You should be able to manage both of these if you play less GTA and FIFA :grin:

My goals are to complete my Burgle Deamon army, build a new Lizard man army and build 2 Eldar cosplay suits for Games day this year.

As a I side project I would like to enter something into the Golden Deamons, so I better start planning that.


----------



## Gret79 (May 11, 2012)

Plan = Buy a new table I can game on.

Pro's - Will make home gaming a thing for me again.
Con's - Won't fit in my current house, so I'm going to have to buy a new one.


----------



## Gret79 (May 11, 2012)

And get my backlog finished...

20 Wraithguard
2 Wraithknights
Spiritseer
Eldar Aegis line
Vyper
Cobra
10 Khorne Berzerkers
Storm Eagle
20 Csm's
Fabius Bile
Abaddon
Ahriman
3 Landraiders
2 or 3 squads of Havocsn (not sure on how to split them up yet)
Heldrake
2 Vindicators
Space Crusade Dread
10 Raptors
10 Warp Talons
10 Noise Marines with sonic blasters and blastmasters

And left to buy 
Cypher
Be'lakor
Bat Doors for my Batraider (NL Landraider )


----------



## SwedeMarine (Jun 3, 2013)

Finish at least 1 unit per month once i get my hobby area back. (might see me in the Army Painting Challenge)


----------



## d3m01iti0n (Jun 5, 2012)

Sell my Templars, wrap up my Orks, and get moving on my Iron Warriors. Oh and put more work in on my game table.


----------



## SonofVulkan (Apr 14, 2010)

My hobby goals for this year are:-

Paint a Daemon army and hopefully do a project log for it. (Got a battleforce box for Xmas. :grin: )
Learn to play the 6th edition rules properly. I've still got 5th edition rules stuck in my head and whenever I pick up the rulebook I tend to just look at the pretty pictures and read fluff.

Happy New Year!


----------



## Straken's_Fist (Aug 15, 2012)

Jdojo18 said:


> Strakand noooooo! I was reading your post and getting sadder and sadder then I saw the poster and got even more sad D:


lol Now I feel sad...

*Feels* 

I've got to face reality though; I am going to be moving from the UK to rural Canada and starting a homestead and organic farm, I just can't see myself having much time for painting let alone playing anymore. Also, I doubt very much there is going to be much of a wargaming scene in rural Nova Scotia lol Then there would be the small matter of shipping all my armies there. Expensive as hell. 

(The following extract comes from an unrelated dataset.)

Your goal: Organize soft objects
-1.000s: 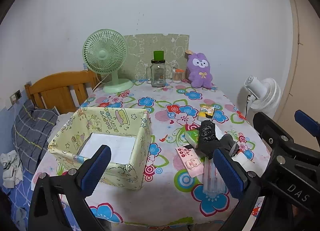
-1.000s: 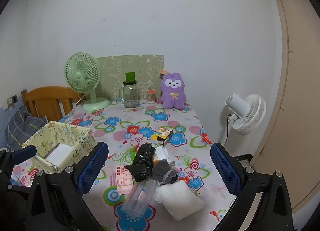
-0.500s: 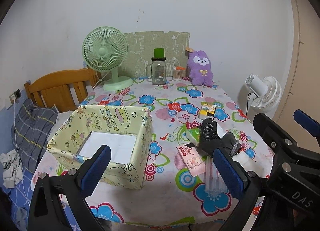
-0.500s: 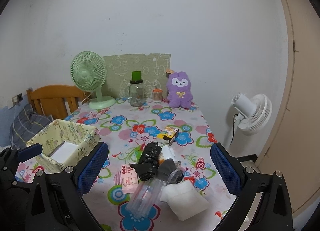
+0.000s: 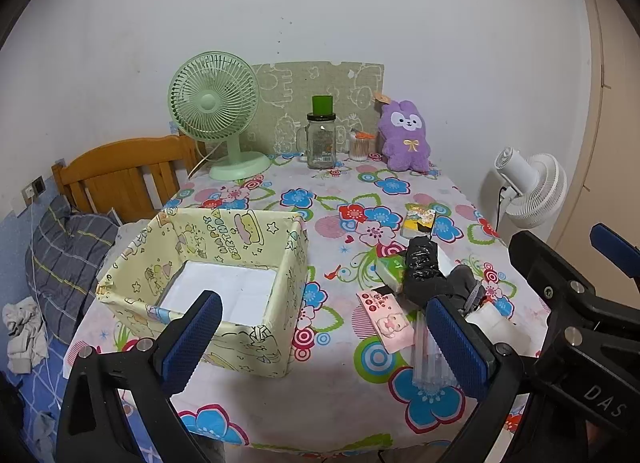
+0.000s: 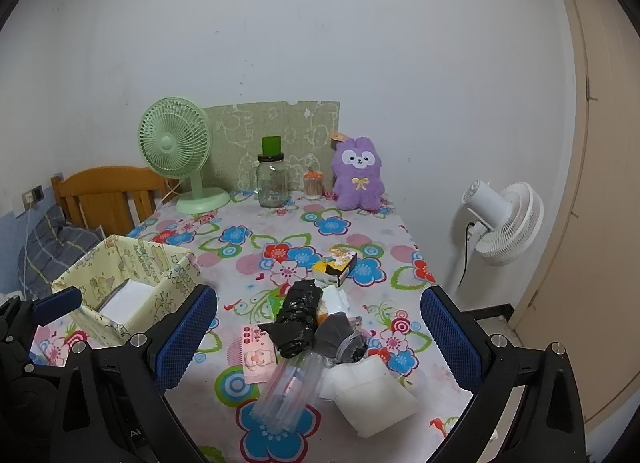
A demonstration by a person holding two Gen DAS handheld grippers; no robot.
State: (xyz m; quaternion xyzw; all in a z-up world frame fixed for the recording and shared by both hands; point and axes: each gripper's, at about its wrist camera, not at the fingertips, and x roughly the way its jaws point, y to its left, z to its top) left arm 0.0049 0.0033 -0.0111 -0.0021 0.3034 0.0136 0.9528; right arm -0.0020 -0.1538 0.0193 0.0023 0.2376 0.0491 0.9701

I dunno, I might just keep everything in storage, because honestly I will find it hard to let go of a lot of it because of all the time invested in it. I do have a habit of spending years away from gaming and then coming back so might be wiser to just plunk at my parents house in the attic.


----------



## Words_of_Truth (Sep 20, 2007)

Keep banging my head against a wall can not decide on a new 40k army.


----------



## Tawa (Jan 10, 2010)

My hobby resolution for this year is to complete at least three units of my backlog per unit purchased (if any) 




Nordicus said:


> My new years resolution? Hmm well that would probably be to have a full fledged 2000 points of each Chaos God in my Daemons Army.

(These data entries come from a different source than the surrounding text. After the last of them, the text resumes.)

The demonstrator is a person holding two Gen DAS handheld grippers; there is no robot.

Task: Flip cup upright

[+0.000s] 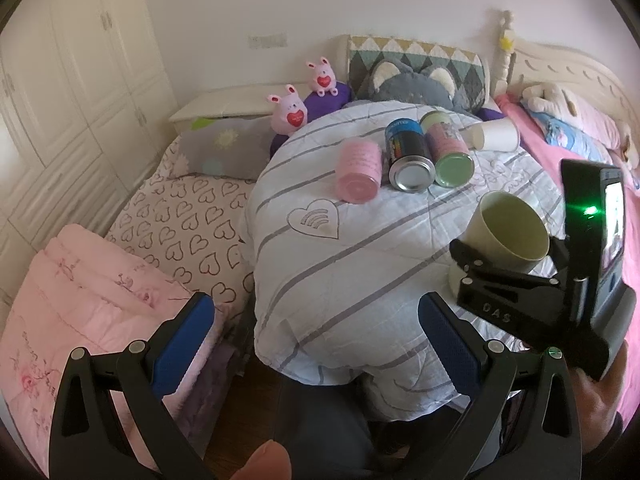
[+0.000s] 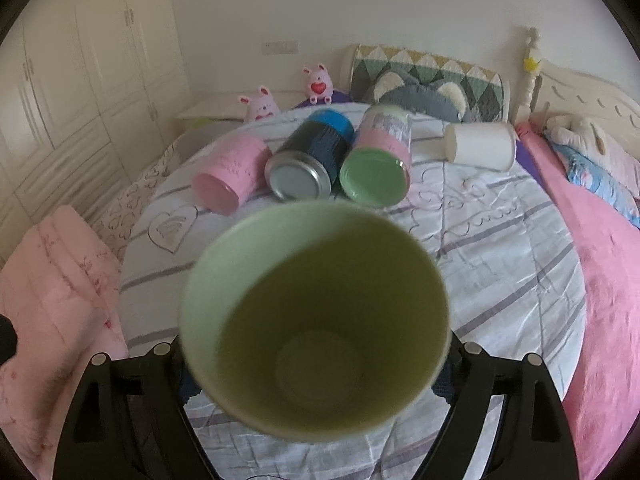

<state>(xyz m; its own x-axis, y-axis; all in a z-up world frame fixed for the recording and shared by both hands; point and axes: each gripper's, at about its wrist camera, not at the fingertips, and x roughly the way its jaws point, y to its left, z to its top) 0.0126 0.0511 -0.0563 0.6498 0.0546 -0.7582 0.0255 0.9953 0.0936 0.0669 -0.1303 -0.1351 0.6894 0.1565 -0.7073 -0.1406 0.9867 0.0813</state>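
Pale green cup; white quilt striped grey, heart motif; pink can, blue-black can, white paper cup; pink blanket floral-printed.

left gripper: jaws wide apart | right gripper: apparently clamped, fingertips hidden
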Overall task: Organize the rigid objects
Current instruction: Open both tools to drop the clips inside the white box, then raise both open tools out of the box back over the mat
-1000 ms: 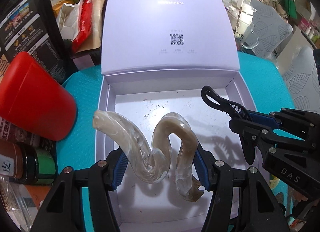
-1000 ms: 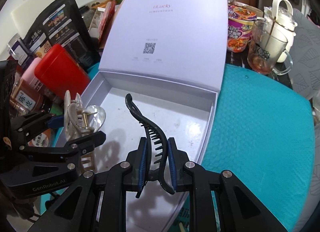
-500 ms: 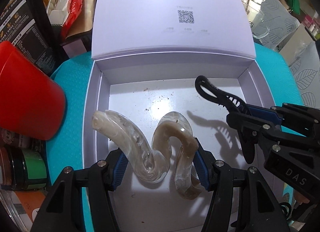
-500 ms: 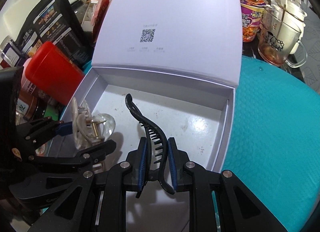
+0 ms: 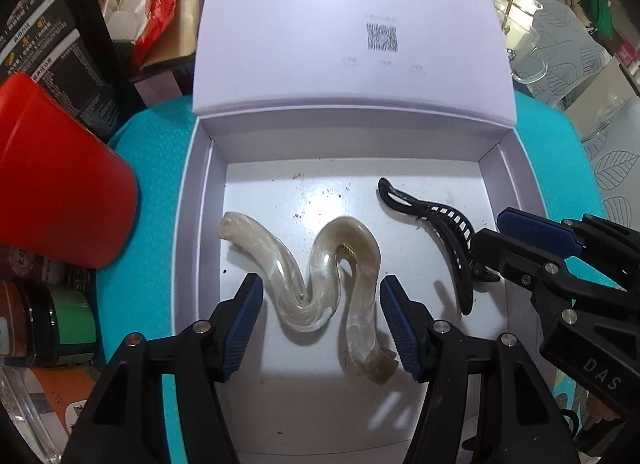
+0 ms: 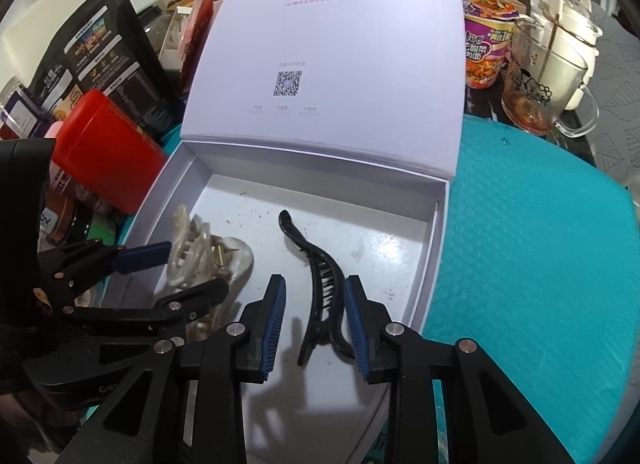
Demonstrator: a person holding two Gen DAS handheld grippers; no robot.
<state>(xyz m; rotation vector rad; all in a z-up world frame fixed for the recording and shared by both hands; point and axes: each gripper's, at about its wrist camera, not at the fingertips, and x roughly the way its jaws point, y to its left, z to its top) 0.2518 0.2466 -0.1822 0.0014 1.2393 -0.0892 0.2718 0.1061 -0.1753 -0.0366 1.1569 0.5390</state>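
Showing 1 teal mat (image 6: 520, 244) w/ 1 open white box (image 5: 192, 223) on it, lid up. Beside box: 1 red can (image 5: 56, 175). Inside, lying on box floor: 2 hair clips. Left tongs (image 5: 320, 318) spread, pads clear of pearl clip (image 5: 320, 284). Right tongs (image 6: 316, 316), jaws just opening, pads off black clip (image 6: 320, 276) between them.

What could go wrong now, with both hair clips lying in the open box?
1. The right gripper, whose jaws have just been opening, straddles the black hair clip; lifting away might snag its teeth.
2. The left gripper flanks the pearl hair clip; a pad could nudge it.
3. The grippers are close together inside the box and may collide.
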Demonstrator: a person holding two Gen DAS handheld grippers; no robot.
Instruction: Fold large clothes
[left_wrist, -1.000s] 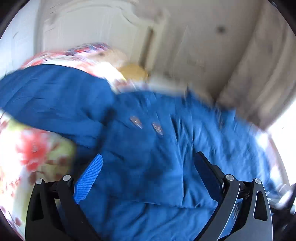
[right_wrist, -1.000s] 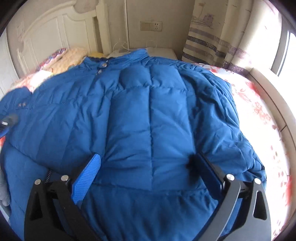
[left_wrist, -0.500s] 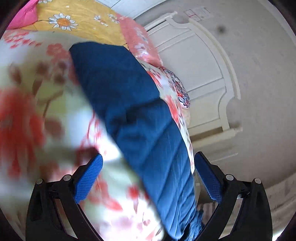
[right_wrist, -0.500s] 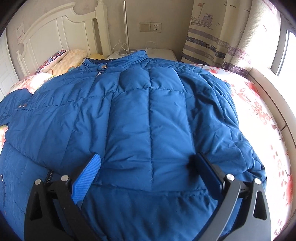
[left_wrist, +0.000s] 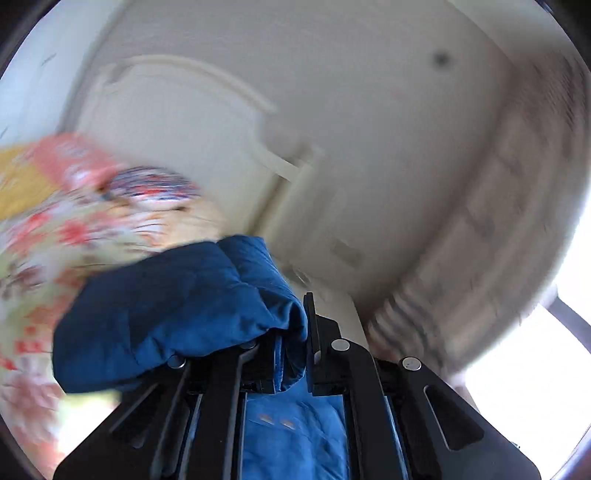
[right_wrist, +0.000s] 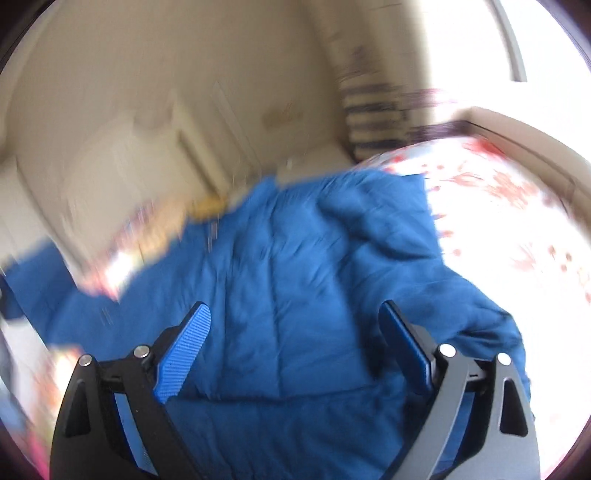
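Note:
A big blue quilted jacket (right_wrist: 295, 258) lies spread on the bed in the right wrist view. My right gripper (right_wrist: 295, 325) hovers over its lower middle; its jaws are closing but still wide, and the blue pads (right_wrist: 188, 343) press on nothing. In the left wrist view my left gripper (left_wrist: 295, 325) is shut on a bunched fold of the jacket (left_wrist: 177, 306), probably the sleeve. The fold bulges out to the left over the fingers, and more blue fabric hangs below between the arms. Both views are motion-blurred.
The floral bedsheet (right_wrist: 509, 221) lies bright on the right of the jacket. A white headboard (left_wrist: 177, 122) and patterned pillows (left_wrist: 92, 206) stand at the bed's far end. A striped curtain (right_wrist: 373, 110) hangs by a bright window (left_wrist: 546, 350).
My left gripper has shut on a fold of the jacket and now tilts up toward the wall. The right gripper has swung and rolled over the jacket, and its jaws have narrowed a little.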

I'll hold you to that, Nord! :good:


----------



## dragonkingofthestars (May 3, 2010)

Get a thousand point parody chaos demon army that lets me us a Modoka figma as a greater demon of tzeentch.

second: start robot nid zilla and start using dust tactic stuff as some monsters. (depending on how fast a trynid monster creature focused supplement rolls out)


----------



## Jdojo18 (May 8, 2012)

Straken's_Fist said:


> lol Now I feel sad...
> 
> *Feels*
> 
> ...


Well I live in Michigan, so if you every make your way in that direction, let me know. I can let you borrow my imperial guard if you face my orks


----------



## Shas'Ui (Feb 28, 2013)

Move the fuck out of my parents house!!!


----------



## Pssyche (Mar 21, 2009)

Shas'Ui said:


> Move the fuck out of my parents house!!!


Why?
Don't they approve of you swearing needlessly on Forums?


----------



## Straken's_Fist (Aug 15, 2012)

Jdojo18 said:


> Well I live in Michigan, so if you every make your way in that direction, let me know. I can let you borrow my imperial guard if you face my orks


Well, I am a Green Bay Packers fan so plan to make the trip to Lambeau at some point when I move over there, so since Michigan is on the way I may well take you up on that!


----------



## Jdojo18 (May 8, 2012)

Straken's_Fist said:


> Well, I am a Green Bay Packers fan so plan to make the trip to Lambeau at some point when I move over there, so since Michigan is on the way I may well take you up on that!


Great! I'll have to show you around my FLGS. Toledo has some of the best players and painters in the country.


----------



## Shas'Ui (Feb 28, 2013)

Pssyche said:


> Why?
> Don't they approve of you swearing needlessly on Forums?


No, And I also just realized that the topic is HOBBY goals...so oops lol


----------



## Words_of_Truth (Sep 20, 2007)

I have a Seattle Seahawks top and kind of chose them when I first started watching NFL, but now they are in the play offs i can of feel guilty for not being behind them the whole way.


----------



## LukeValantine (Dec 2, 2008)

Finish 2000 points of my new Samurai themed CSM's.


----------



## Stephen_Newman (Jul 14, 2009)

I aim to scale down my hobby to focus on 1 Fantasy and 1 40K army (Looking at all khornate WoC and my ever growing Tyranid collection).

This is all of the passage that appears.